Stored dataset items
=== Section Start ===
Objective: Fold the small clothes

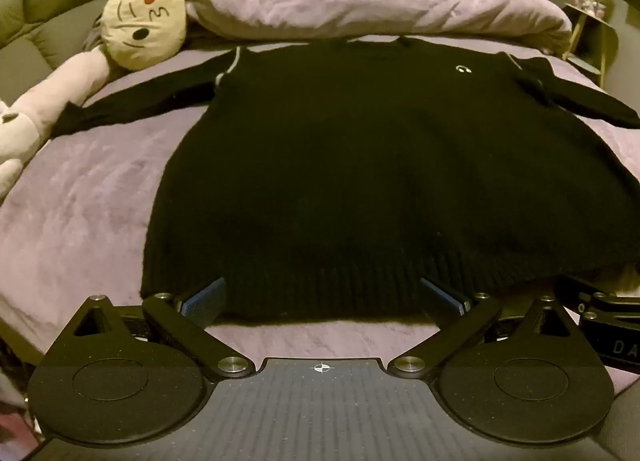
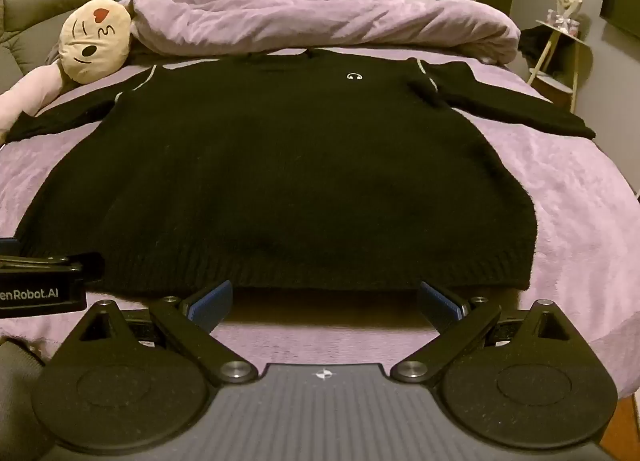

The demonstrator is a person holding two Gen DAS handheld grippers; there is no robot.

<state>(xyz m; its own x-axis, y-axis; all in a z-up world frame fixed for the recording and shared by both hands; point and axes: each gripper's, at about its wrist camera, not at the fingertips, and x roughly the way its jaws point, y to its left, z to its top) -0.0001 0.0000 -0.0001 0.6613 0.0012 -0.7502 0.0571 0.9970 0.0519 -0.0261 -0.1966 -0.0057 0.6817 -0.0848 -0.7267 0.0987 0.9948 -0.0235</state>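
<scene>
Black sweater [image 1: 360, 181] spread flat on bed [image 1: 92, 201], sleeves out, hem nearest both tools: laid ready for folding. Left hand-held gripper [image 1: 322, 297] wide, hem just ahead between fingers. Right hand-held gripper [image 2: 325, 299] wide, same stance, likely lining up hem grasp.

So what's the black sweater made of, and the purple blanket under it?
The black knitted sweater looks like soft wool or acrylic yarn: its hem shows ribbed knit rows and a matte, slightly fuzzy surface. The lilac plush blanket looks like fleece or velvety microfibre: brushed patches catch the light with a faint sheen.
</scene>
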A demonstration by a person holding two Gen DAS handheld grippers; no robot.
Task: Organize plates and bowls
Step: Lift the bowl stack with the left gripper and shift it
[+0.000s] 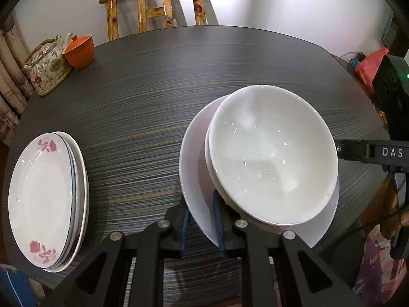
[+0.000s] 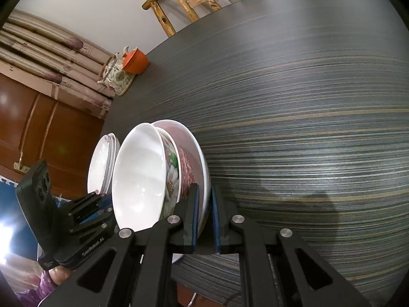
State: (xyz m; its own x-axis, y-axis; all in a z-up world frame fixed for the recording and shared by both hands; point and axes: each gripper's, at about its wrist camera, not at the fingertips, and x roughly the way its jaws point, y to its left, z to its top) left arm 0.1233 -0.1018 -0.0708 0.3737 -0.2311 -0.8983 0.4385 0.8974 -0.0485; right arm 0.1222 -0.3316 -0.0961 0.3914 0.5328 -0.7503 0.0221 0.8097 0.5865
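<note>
A wide white plate (image 1: 193, 158) carries nested bowls on the dark striped table (image 1: 143, 117). The top bowl (image 1: 271, 153) is plain white inside. The right wrist view shows its flowered outside (image 2: 171, 176) sitting in a red-patterned bowl (image 2: 188, 163). My left gripper (image 1: 202, 225) is shut on the plate's near rim, blue pads on either side. My right gripper (image 2: 205, 215) is shut on the opposite rim of that plate (image 2: 203, 161). Each gripper shows in the other's view: the right (image 1: 358, 151), the left (image 2: 102, 204). Whether the plate rests on the table is unclear.
A stack of plates (image 1: 41, 194), the top one with pink flowers, lies at the table's left edge (image 2: 102, 161). A flowered teapot (image 1: 48, 69) and an orange cup (image 1: 79, 51) stand at the far left corner. A wooden chair (image 1: 156, 7) stands behind the table.
</note>
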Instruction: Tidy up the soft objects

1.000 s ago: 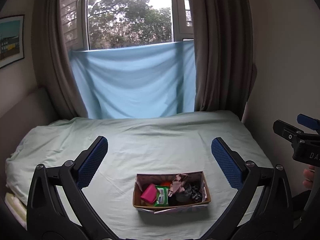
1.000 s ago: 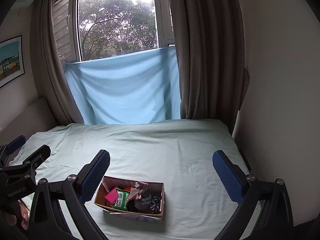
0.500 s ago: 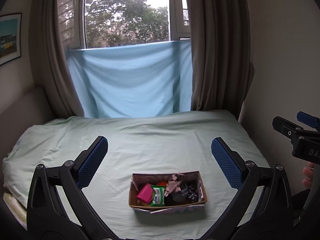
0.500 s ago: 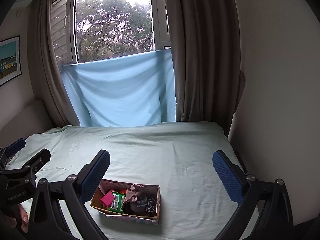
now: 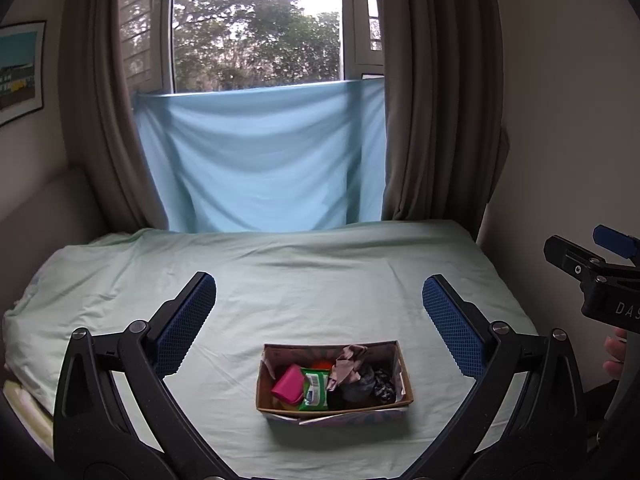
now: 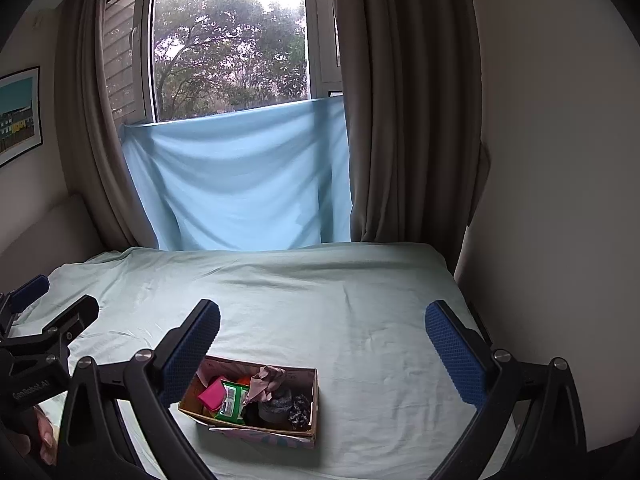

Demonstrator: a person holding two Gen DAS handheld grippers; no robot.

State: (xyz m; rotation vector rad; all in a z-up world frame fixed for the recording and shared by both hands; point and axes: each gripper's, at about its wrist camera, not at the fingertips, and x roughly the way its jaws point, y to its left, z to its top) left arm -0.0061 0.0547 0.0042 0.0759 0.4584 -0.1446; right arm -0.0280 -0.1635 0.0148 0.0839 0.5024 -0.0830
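Left gripper (image 5: pixel 319 308) and right gripper (image 6: pixel 322 330): jaws spread wide, holding and touching nothing. Cardboard box (image 5: pixel 335 411) of soft items (pink pouch (image 5: pixel 288 384), green packet (image 5: pixel 314 391)) rests on the bed (image 5: pixel 320 276), below both.

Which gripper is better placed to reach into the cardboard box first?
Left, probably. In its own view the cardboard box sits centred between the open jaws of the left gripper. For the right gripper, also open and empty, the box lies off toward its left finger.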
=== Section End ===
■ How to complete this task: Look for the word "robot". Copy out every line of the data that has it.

■ Output for this exercise:
The demonstrator is a person holding two Gen DAS handheld grippers; there is no robot.
A demonstration by a person holding two Gen DAS handheld grippers; no robot.
Demonstrator: a person holding two Gen DAS handheld grippers; no robot.

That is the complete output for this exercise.